[WHAT IS NEEDED]:
Reproduce the entire listing exactly. Leave the pictures out.
* * * * * * *
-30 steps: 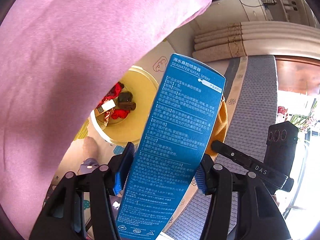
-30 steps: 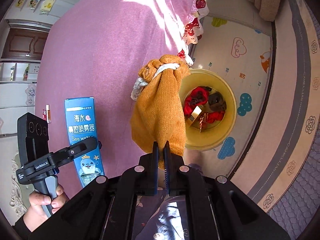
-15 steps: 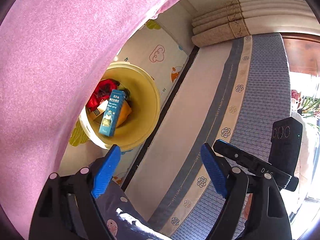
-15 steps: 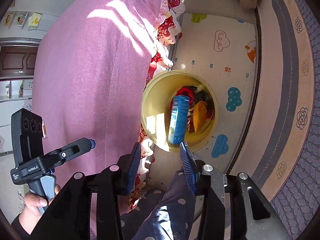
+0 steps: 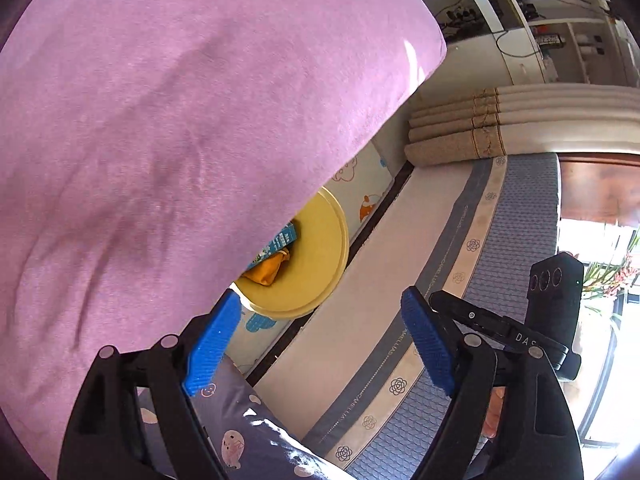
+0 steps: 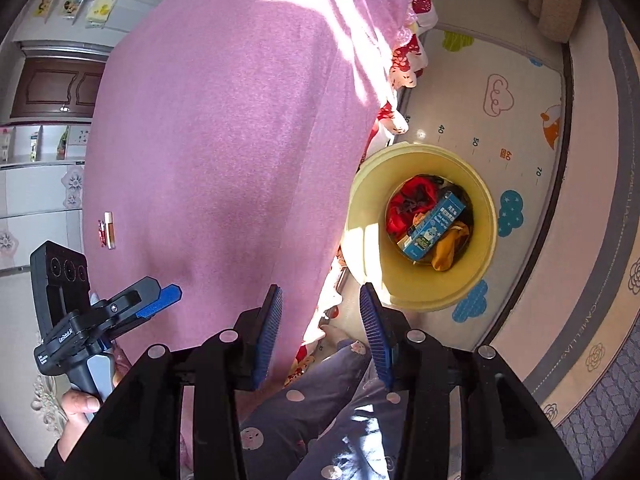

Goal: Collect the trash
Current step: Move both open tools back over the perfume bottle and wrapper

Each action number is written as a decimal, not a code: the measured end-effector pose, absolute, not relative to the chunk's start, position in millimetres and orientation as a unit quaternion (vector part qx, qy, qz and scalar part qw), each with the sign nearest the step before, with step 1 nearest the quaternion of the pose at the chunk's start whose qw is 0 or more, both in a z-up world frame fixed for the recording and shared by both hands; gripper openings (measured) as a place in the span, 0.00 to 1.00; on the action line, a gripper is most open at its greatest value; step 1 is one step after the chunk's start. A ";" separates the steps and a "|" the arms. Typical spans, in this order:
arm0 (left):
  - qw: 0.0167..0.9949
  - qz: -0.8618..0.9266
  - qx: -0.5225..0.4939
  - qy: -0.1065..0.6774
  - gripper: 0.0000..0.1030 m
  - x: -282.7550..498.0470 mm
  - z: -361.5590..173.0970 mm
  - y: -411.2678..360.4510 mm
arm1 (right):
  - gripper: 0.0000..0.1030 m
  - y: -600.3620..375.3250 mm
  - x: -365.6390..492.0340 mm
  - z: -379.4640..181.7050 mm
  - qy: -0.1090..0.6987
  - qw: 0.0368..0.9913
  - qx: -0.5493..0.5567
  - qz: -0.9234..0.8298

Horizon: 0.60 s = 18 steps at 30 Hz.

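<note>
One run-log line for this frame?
left tool: open, empty | right tool: open, empty | blue box, orange bag: in yellow bin

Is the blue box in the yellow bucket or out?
In. The blue box lies tilted inside the yellow bucket, on red things and beside an orange bundle.

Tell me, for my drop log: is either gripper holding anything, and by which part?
Nothing: left gripper and right gripper both stand open, empty.

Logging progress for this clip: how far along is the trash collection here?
Done: the blue nasal-spray box and orange cloth bundle lie in the yellow plastic bin. In hand: nothing; the left gripper and right gripper are open and empty. Left: perhaps the small tube on the pink tablecloth.
</note>
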<state>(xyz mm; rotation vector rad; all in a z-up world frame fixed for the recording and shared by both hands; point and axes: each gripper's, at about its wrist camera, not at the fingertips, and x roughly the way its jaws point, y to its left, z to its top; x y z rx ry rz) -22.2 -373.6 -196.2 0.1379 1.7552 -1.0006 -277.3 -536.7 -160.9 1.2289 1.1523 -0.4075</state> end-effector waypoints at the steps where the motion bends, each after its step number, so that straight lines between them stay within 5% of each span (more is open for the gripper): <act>1: 0.537 -0.414 0.046 0.734 0.79 -11.8 -192.0 -361.7 | 0.40 -530.8 -262.8 -156.7 0.510 0.652 0.534 -0.170; 18: 0.631 -0.357 -0.039 0.688 0.79 154.9 -139.6 -166.9 | 0.40 -367.3 -8.3 -113.3 0.571 0.701 0.426 -0.032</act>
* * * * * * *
[SOLVED EXERCISE]:
-30 steps: 
-30 steps: 
-15 steps: 
-15 steps: 
+0 steps: 
+0 steps: 

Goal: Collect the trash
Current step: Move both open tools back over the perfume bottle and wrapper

Each action number is written as a decimal, not a code: the measured end-effector pose, absolute, not relative to the chunk's start, position in millimetres and orientation as a unit quaternion (vector part qx, qy, qz and scalar part qw), each with the sign nearest the step before, with step 1 nearest the quaternion of the pose at the chunk's start whose qw is 0 or more, both in a z-up world frame fixed for the recording and shared by both hands; gripper openings (measured) as a place in the span, 0.00 to 1.00; on the action line, a gripper is most open at its greatest value; step 1 is one step after the chunk's start. A ";" separates the steps and a "|" the arms. Typical spans, in this order:
arm0 (left):
  - qw: 0.0167..0.9949
  - qz: -0.8618..0.9266
  - qx: -0.5225..0.4939
  - qy: -0.1065..0.6774
  - gripper: 0.0000..0.1030 m
  - x: -282.7550..498.0470 mm
  - z: -361.5590..173.0970 mm
  - y: -411.2678..360.4510 mm
arm1 (right):
  - gripper: 0.0000..0.1030 m
  - y: -600.3620..375.3250 mm
  - x: -365.6390..492.0340 mm
  - z: -379.4640..181.7050 mm
  - qy: -0.1090..0.6987
  - qw: 0.0368..0.9913
  - qx: -0.5493..0.5567
  - qz: -0.9234..0.8298

Horizon: 0.60 s = 18 steps at 30 Hz.

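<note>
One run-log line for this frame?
left tool: open, empty | right tool: open, empty | blue box, orange bag: in yellow bin

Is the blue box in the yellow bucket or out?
In. The blue box lies tilted inside the yellow bucket, on red things and beside an orange bundle.

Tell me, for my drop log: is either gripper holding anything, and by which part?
Nothing: left gripper and right gripper both stand open, empty.

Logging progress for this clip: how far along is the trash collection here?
Done: the blue nasal-spray box and orange cloth bundle lie in the yellow plastic bin. In hand: nothing; the left gripper and right gripper are open and empty. Left: perhaps the small tube on the pink tablecloth.
</note>
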<state>(xyz mm; rotation vector rad; all in a z-up world frame fixed for the recording and shared by both hands; point and axes: each gripper's, at about its wrist camera, not at the fingertips, and x roughly the way its jaws point, y to its left, z to its top; x y z rx ry rz) -22.2 -373.6 -196.2 0.1379 1.7552 -1.0006 -277.3 -536.7 -160.9 1.2289 1.1523 -0.4075</state> end-effector waypoints at the steps where the motion bends, each after its step number, so that straight lines between them stay within 5% of each span (more is open for the gripper): <act>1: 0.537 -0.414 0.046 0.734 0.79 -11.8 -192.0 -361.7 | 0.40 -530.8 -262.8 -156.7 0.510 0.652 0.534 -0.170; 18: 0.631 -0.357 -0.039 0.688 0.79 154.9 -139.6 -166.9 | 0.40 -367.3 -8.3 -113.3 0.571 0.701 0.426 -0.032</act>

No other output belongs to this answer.